I'm with you on the Maytags....I have a washer that likes to walk across the room if the load is not "perfectly balanced". And it is leveled correctly too! The repair guys used to say they were "Maytagging it" on slow days....I guess that one is gone. I guess you figured out that the consumer electronics business doesn't pay as well as industrial electronics. If you have a million dollar line down, and it's costing you 10 bucks a minute...Well, they will pay anything to get it going. It's not difficult to make $1000 a day if you are good at industrial automation and own your own business! So Happy Holidays there bushman....Ross (I still should think about re-wording that!!)

Reply to
Ross Mac

Perhaps I should go back into industrial electronics. I had a friend who had a stamper stamping out metal parts. The problem is that sometimes the machine would not full eject the part and then come down again. That would jam the machine and they would have to clear it before they could start it again. So he had to have some one sit there and press the button. The machine knocked out a part every second revelution of the fly wheel.

Well I made him an electric eye that detected the part as it passed out of the range of the stamper. Still had a guy sitting there feeding the machine, but now the eye caught the part coming out so quick that it tossed out a part every revelution. Doubled production and no jams. He was a buddy so I did not charge him any thing.

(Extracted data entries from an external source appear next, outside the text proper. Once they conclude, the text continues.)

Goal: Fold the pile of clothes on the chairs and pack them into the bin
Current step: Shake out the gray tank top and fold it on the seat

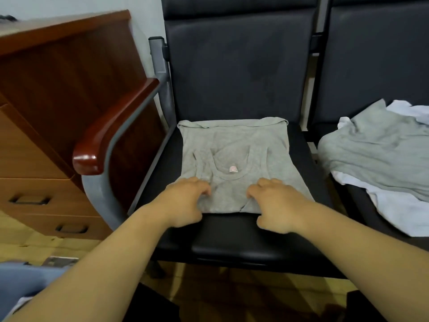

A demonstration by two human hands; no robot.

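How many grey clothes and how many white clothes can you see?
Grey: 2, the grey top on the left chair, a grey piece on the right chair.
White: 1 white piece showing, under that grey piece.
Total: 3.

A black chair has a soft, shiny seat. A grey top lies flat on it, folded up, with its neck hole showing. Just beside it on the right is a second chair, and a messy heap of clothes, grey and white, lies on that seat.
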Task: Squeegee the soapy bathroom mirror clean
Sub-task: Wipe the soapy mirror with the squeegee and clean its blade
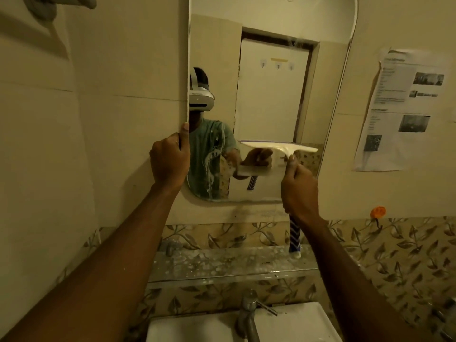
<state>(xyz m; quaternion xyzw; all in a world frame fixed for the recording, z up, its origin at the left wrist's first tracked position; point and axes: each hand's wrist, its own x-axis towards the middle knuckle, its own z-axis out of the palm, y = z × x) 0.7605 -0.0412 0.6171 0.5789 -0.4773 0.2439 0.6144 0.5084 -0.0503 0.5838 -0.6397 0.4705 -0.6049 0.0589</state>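
Squeegee (283,154) blade horizontal, handle down

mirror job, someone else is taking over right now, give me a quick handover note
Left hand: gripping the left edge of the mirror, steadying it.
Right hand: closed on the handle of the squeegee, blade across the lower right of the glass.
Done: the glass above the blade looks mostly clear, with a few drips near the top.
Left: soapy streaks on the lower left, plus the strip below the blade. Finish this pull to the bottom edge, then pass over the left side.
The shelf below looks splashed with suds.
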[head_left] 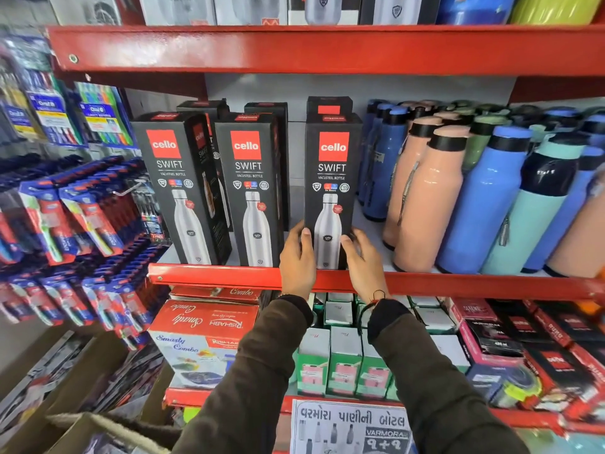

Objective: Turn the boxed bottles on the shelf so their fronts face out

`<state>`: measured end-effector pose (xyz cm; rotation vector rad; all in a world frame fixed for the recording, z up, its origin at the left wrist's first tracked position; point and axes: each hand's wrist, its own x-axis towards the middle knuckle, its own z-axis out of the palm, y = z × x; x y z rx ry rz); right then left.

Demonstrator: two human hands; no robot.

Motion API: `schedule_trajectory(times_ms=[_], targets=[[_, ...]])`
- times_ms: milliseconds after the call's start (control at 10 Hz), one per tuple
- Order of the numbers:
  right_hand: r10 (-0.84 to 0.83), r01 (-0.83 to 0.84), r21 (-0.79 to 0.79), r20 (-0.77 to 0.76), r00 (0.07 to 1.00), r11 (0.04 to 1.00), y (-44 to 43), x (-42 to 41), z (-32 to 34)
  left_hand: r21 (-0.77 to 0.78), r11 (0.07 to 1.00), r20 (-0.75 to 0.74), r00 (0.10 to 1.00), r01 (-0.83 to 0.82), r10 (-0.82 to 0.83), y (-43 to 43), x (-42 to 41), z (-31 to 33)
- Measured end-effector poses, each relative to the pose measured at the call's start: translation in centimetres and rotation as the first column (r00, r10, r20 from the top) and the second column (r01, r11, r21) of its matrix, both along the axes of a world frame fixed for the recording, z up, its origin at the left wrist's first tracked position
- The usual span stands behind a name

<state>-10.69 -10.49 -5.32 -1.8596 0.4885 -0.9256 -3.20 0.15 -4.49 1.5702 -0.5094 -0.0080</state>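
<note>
At centre frame I see my left hand (296, 257) and right hand (361, 260) clasping the lower sides of the rightmost Cello Swift bottle box (331, 178), fingers curled around it, front facing out, standing on the red shelf (212, 278).

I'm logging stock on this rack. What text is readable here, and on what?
"cello SWIFT VACUSTEEL BOTTLE": each front black box, including the one held between left hand and right hand.
"Smarty Combo", "RISHABH": red carton.
"VARMORA": paper sign, with Gujarati script.
"Oral-B": toothbrush packs.
Badge print on boxes: too small.
</note>
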Motion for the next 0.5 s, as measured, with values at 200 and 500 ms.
schedule_trajectory(times_ms=[200,500], targets=[[-0.026,0.025,-0.012,-0.07,0.997,1.0,0.1,0.0,0.3,0.006,0.999,-0.017,0.999,0.044,-0.043,0.2,0.0,0.4],[-0.036,0.031,0.026,0.232,0.972,0.999,0.7,-4.6,7.8,-0.281,0.96,0.33,0.939,0.0,0.096,1.9,-2.5,3.4]])
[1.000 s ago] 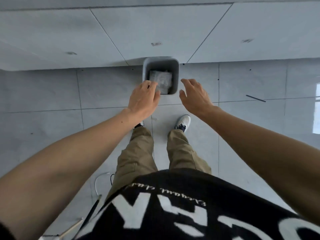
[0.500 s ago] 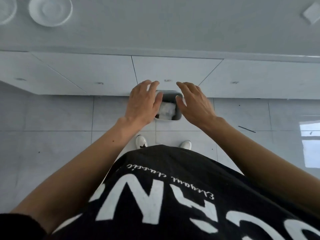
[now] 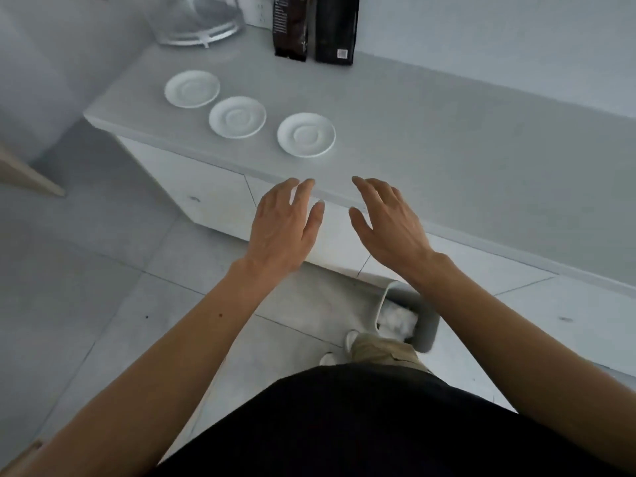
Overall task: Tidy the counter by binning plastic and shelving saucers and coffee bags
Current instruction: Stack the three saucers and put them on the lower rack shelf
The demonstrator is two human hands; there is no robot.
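Saucers [image 3: 236,117]: 3 on counter [image 3: 447,139]; coffee bags [image 3: 315,29]: 2; 2 empty hands.

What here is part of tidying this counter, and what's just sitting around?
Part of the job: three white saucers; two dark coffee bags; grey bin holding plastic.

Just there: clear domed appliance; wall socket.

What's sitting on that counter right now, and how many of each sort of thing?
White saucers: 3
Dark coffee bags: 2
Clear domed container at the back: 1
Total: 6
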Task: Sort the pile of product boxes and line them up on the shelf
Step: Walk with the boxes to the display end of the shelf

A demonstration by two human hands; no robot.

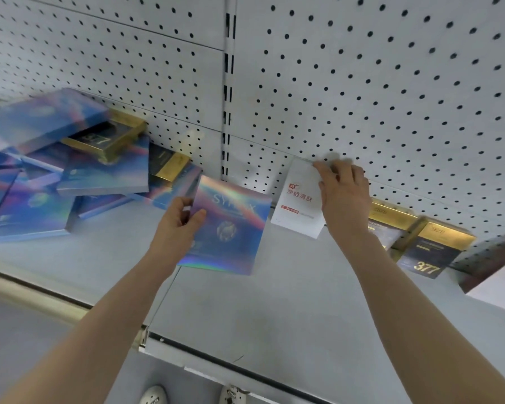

A couple of days later a huge truck pulled up in front of my house and off loaded about 40 sheets of 4X8 beutifally finished plywood panels which which I refinished my garage into a finished room . The stuff was worth close to a thousand dollars. I should have taken the hint then.

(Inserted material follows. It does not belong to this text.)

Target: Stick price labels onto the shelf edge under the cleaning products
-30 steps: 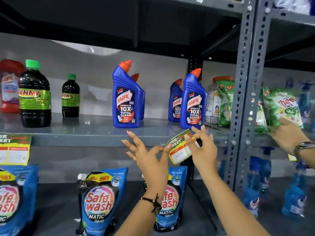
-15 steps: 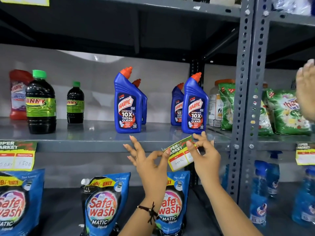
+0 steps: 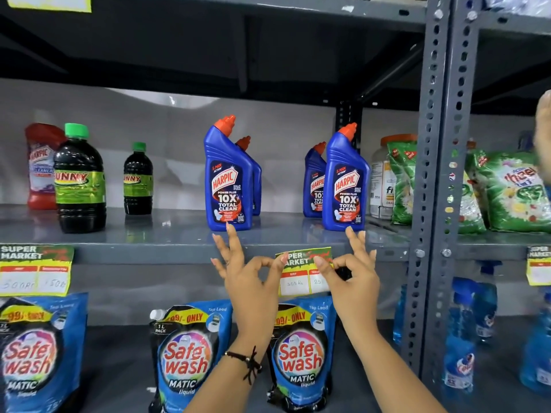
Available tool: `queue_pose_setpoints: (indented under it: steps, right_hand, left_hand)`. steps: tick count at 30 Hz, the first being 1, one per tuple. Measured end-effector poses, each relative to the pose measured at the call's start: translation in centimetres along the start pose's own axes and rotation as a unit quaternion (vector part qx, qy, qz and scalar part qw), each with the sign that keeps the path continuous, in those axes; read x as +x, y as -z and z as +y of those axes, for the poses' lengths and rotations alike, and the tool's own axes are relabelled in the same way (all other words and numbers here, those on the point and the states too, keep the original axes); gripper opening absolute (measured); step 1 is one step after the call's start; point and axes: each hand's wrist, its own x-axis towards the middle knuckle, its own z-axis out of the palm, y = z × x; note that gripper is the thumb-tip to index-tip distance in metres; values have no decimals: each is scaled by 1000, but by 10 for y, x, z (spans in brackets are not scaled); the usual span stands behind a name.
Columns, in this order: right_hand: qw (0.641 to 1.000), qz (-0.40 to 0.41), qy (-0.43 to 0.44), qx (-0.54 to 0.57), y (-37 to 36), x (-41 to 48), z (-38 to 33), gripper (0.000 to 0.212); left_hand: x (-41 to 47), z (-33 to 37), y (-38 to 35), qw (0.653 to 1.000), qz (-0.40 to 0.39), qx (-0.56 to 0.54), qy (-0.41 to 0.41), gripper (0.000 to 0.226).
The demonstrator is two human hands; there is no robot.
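A green and yellow price label [image 3: 299,271] hangs level against the grey shelf edge [image 3: 149,253], below the right-hand blue Harpic bottle [image 3: 346,183]. My left hand [image 3: 249,272] pinches the label's left side between thumb and forefinger. My right hand [image 3: 350,274] pinches its right side the same way, other fingers spread. A second blue Harpic bottle [image 3: 226,177] stands further left on the shelf.
Another price label [image 3: 34,269] is stuck on the shelf edge at far left, and one [image 3: 538,265] at far right. Black Sunny bottles [image 3: 80,180], Safewash pouches [image 3: 185,353] below, a perforated grey upright [image 3: 432,174], green detergent bags [image 3: 507,192]. Another person's hand [image 3: 543,126] at the right edge.
The label went from tilted and held off the shelf to level against the shelf edge. Both my hands rose slightly with it. The other person's hand lifted away to the upper right.
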Motion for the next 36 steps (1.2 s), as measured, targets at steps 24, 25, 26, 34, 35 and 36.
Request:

I used to work for Teledyne. They had a line down that was producing about 40 million dollars worth of power supplies for some gov equipment. They thought it was ripple but it was an oscillation. I discovered the problem was the op amp required a resistor after it when driving a capitive load ir ut would oscillate. Took about two days to fix the problem, (Soldeir a real small 1/10 watt, 100 ohm resistor on the board. on the output of the amp. They were so pleased with my solution as it got the line going better than every, and every supply they built now passed inspection, that about 2 months later they laid me off.

Reply to
bushbadee

Layoffs are always on the horizon...sometimes the guys on the top don't know who the contributors are!! Have a Great Holiday Bushdabee....Ross

Reply to
Ross Mac

They new ross. A vp and the vp of engineering had changed jobs so the new vpe wanted his own guy in. They went down the tubes as a result.

But they did offer me a job elsewhere, to far from home makeing drones.

Reply to
bushbadee

Well I can tell you that if the written quote/diagnosis looks like it was written by a second grader, you are not credible in my eyes and if you've got the original poster's attitude, you're definitely getting my business.

Reply to
AC/DCdude17

Are one of you guys the infamous AHOLE from Alt.home.repair? The supreme hemorrhoid of the Internet? That oozing pustule of tile slingers? Is that you old Arty Boy? If not, you sure do a good impression of him.